A thoughtful tale of loyalty and friendship, family dynamics and human nature, and the cancer of buried truths.


In a small-town cul-de-sac in rural England, preteen Grace and her friend Tilly set out to find God. What they unknowingly uncover is an ugly neighborhood secret.

Cannon’s debut novel opens with the disappearance of the avenue’s friendliest resident, Mrs. Creasey. Puzzled and worried, Grace approaches the church vicar, who responds with cliché—God knows everyone’s whereabouts. As Grace and Tilly search, Cannon’s story is driven by the two girls intruding into an adult world, sometimes tentatively, sometimes brazenly.
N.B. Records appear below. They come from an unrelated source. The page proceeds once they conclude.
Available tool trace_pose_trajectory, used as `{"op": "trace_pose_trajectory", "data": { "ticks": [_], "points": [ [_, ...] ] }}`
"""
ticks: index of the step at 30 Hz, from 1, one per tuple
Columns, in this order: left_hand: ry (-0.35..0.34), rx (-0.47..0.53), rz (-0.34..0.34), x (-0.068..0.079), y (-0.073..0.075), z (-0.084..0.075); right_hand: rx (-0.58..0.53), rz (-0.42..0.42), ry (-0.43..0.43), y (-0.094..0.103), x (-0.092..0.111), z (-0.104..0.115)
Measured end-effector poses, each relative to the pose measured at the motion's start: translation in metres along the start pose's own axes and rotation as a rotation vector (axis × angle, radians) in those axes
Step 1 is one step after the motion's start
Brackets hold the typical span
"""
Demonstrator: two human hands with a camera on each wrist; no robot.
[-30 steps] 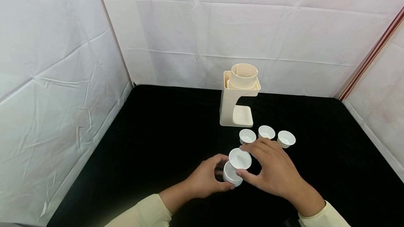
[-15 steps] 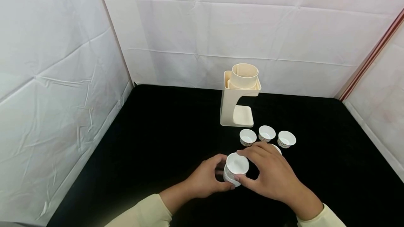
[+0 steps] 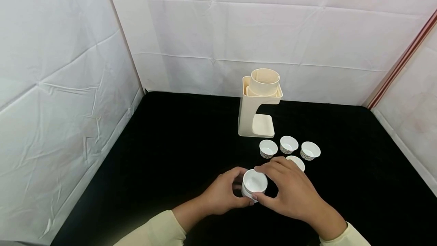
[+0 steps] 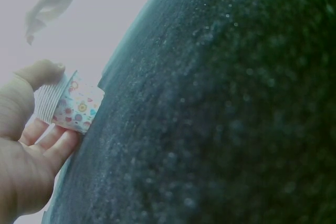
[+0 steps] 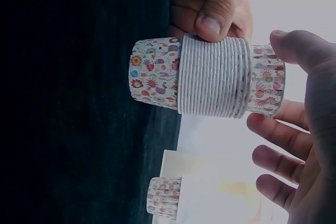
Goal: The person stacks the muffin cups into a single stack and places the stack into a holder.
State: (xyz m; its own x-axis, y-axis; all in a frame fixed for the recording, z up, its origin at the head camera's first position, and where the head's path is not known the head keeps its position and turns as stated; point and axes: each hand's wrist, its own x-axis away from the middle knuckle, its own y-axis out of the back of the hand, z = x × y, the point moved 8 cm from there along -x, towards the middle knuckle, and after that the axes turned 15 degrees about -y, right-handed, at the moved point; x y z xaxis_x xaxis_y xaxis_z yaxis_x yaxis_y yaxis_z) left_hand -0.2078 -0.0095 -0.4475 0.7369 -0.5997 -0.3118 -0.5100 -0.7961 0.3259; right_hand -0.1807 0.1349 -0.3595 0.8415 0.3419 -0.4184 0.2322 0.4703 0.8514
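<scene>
A stack of white paper baking cups (image 3: 252, 196) with a colourful flower print stands between both hands. My left hand (image 3: 223, 193) grips the stack from the left, its thumb and fingers around the layered rims (image 5: 212, 77). My right hand (image 3: 290, 194) pinches the topmost cup (image 3: 255, 180) between thumb and index finger near its rim. In the right wrist view this top cup (image 5: 266, 80) sits partly inside the stack, its printed side still showing above the rims. The other fingers of the right hand are spread beside it.
Several single baking cups stand upright beyond my right hand: one left (image 3: 268, 149), one middle (image 3: 288, 144), one right (image 3: 310, 150), and a nearer one (image 3: 296, 163) partly covered by the hand. A cream plastic holder (image 3: 248, 117) stands behind them on the black cloth (image 3: 184, 136).
The right hand has moved down and slightly left, bringing its cup from above the stack's edge into line over it. The nearer single cup has come into view. The left hand stays put.
</scene>
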Motion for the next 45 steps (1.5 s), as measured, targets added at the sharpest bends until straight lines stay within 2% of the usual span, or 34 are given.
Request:
{"op": "trace_pose_trajectory", "data": {
  "ticks": [30, 45],
  "points": [
    [-0.016, -0.012, -0.002, -0.001, 0.000, -0.001, 0.018, 0.036, 0.001, -0.016, 0.005, -0.006],
    [-0.008, -0.018, -0.004, 0.000, 0.001, -0.001, 0.051, 0.026, -0.023, -0.003, 0.003, -0.015]
  ]
}}
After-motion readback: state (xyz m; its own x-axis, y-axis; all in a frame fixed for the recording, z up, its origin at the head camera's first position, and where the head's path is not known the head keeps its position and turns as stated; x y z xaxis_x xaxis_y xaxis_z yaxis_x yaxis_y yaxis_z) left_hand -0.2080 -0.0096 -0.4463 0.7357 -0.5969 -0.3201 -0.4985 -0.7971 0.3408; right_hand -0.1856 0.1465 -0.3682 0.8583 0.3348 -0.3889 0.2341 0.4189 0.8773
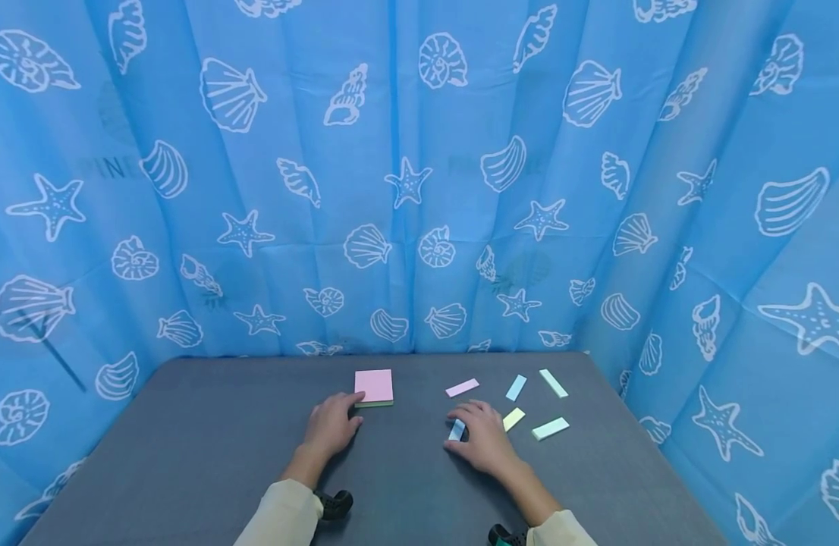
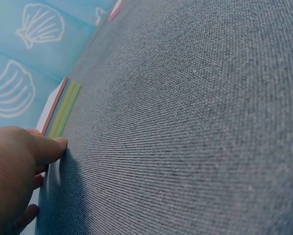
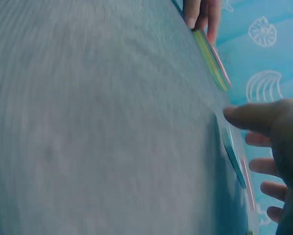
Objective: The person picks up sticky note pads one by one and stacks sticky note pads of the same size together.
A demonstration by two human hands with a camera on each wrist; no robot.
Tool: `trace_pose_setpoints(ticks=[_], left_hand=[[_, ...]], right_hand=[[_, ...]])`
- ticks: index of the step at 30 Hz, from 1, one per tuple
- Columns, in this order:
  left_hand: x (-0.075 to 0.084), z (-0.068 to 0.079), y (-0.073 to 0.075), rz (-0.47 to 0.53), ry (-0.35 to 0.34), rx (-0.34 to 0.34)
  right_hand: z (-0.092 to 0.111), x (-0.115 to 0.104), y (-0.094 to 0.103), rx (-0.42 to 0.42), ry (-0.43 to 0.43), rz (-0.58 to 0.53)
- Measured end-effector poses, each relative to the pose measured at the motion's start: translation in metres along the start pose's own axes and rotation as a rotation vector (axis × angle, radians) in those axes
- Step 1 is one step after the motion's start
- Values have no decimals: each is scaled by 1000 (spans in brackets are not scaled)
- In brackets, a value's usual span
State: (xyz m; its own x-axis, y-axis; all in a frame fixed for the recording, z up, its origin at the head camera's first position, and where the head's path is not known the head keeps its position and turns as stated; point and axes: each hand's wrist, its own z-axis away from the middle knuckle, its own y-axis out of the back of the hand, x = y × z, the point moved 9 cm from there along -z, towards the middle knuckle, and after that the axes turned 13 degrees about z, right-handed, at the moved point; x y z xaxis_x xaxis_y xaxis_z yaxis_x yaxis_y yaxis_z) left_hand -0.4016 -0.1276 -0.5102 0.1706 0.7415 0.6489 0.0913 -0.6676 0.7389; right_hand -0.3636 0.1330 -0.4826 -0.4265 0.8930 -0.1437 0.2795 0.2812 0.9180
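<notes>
A stack of square sticky notes [image 1: 375,384], pink on top and green at the bottom, lies left of centre on the grey table. My left hand [image 1: 331,425] touches its near left corner, thumb low beside it; the left wrist view shows the coloured layers of the stack [image 2: 64,108] edge-on. Farther right, my right hand [image 1: 486,440] arches over a narrow blue sticky-note pad [image 1: 457,431]. In the right wrist view the thumb and fingers are spread, and the blue pad [image 3: 233,155] lies on the table beyond the thumb.
Around the right hand lie a pink strip [image 1: 463,387], another blue strip [image 1: 516,387], a pale green strip [image 1: 553,383], a yellow strip [image 1: 513,418] and a mint strip [image 1: 551,429]. A blue shell-patterned curtain [image 1: 406,227] hangs behind the table [image 1: 221,440] and on its right.
</notes>
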Motion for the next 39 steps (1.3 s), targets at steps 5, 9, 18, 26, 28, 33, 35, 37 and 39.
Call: trace_pose_setpoints(ticks=[5, 9, 18, 26, 28, 33, 35, 37, 39], left_hand=[[0, 0, 0, -1, -6, 2], [0, 0, 0, -11, -7, -1], [-1, 0, 0, -13, -17, 3], [0, 0, 2, -15, -17, 11], [1, 0, 2, -14, -17, 12], [1, -1, 2, -23, -16, 3], [0, -1, 1, -21, -18, 0], [-1, -1, 0, -18, -12, -4], [-1, -1, 0, -15, -13, -6]], right_hand=[[5, 9, -5, -79, 35, 10], [4, 14, -5, -98, 50, 47], [-1, 18, -6, -110, 15, 52], [-10, 5, -10, -100, 67, 43], [-14, 1, -13, -115, 81, 30], [-21, -10, -21, -168, 88, 14], [-23, -14, -24, -186, 91, 16], [-25, -19, -26, -200, 99, 18], [-27, -24, -27, -205, 117, 10]])
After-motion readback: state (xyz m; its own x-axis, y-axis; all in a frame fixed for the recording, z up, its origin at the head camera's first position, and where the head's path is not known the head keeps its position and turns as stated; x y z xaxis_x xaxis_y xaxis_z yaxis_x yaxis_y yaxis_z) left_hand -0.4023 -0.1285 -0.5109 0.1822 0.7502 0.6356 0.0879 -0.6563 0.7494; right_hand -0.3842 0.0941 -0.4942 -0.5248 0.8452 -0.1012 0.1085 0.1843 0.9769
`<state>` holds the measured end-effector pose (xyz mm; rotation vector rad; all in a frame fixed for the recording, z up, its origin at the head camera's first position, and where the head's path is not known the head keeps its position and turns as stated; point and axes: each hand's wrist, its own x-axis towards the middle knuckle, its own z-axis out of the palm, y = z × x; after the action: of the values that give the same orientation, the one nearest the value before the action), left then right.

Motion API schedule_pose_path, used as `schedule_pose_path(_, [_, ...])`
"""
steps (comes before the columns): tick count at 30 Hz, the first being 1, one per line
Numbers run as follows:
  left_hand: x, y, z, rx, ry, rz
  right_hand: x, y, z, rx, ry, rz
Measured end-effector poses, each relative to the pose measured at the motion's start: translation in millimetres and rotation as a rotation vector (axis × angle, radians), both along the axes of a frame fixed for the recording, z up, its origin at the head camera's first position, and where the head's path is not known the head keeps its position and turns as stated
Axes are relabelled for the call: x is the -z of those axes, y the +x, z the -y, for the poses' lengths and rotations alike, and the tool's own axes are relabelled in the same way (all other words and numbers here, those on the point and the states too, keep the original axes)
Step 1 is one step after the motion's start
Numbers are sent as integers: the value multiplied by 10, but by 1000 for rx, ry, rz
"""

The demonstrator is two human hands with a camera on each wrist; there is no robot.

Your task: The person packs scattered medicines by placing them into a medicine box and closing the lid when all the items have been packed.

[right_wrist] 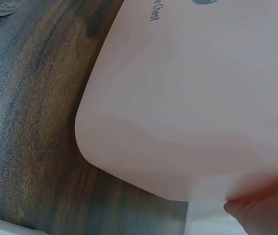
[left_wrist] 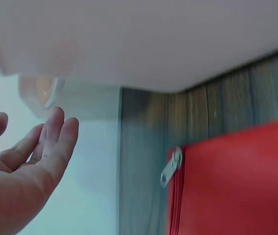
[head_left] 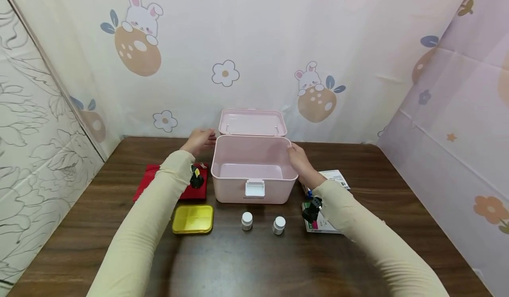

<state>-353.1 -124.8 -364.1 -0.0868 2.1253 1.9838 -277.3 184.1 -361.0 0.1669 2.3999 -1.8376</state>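
A pink medicine chest (head_left: 254, 191) stands in the middle of the table, its lid (head_left: 252, 122) swung back and its inside bare. My right hand (head_left: 301, 163) holds the chest's right rim near the back corner; in the right wrist view only part of that hand (right_wrist: 264, 210) shows beside the pink wall. Off the chest's back left corner is my left hand (head_left: 200, 141), fingers loosely extended with nothing in them. The left wrist view has this hand (left_wrist: 36, 156) apart from the chest wall (left_wrist: 129, 39), with a red zippered pouch (left_wrist: 241, 181) nearby.
In front of the chest stand two white bottles, one left (head_left: 247, 221) and one right (head_left: 279, 225). A yellow case (head_left: 192, 219) lies at front left. Medicine boxes (head_left: 324, 226) lie under the right forearm. A printed curtain (head_left: 254, 45) hangs behind the table.
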Motion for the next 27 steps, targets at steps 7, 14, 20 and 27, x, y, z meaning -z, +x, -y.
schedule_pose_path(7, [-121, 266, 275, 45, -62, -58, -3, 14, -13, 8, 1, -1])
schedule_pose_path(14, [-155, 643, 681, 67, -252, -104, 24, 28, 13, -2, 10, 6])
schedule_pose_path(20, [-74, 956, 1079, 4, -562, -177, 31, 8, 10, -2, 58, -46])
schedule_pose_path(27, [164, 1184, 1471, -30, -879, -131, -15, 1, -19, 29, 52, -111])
The novel is primarily set in the scorching summer of 1976, with flashbacks to events in 1967. The two threads merge to create an ominous, near-threatening aura, an oblique narrative haunted by things unsaid and shadowed references. Precocious Grace and fragile Tilly are well-nuanced protagonists, with a majority of chapters told from Grace’s point of view. Cannon gives Grace a perceptive, insightful personality, as when she walks through a cemetery feeling "all the bones that were buried there had made wisdom grow in the soil" or when she and Tilly approach a schoolyard "where we dissolved into a spill of other children." Although dominated by Grace, Tilly is strong enough to be kinder and more empathetic. Adults scurry through the story, with blowsy Sheila Dakin forever sunning herself on her front lawn or the young widower Eric Lamb constantly nipping at a perfect garden or Walter Bishop resting uneasily at the heart of the secret. Ripe with symbolism and metaphor—hypocrisy and rationalization reign when Tilly discovers Drainpipe Jesus, an apparition—Cannon’s sometimes-amorphous novel is a subjective sociological study with the air of a cozy mystery.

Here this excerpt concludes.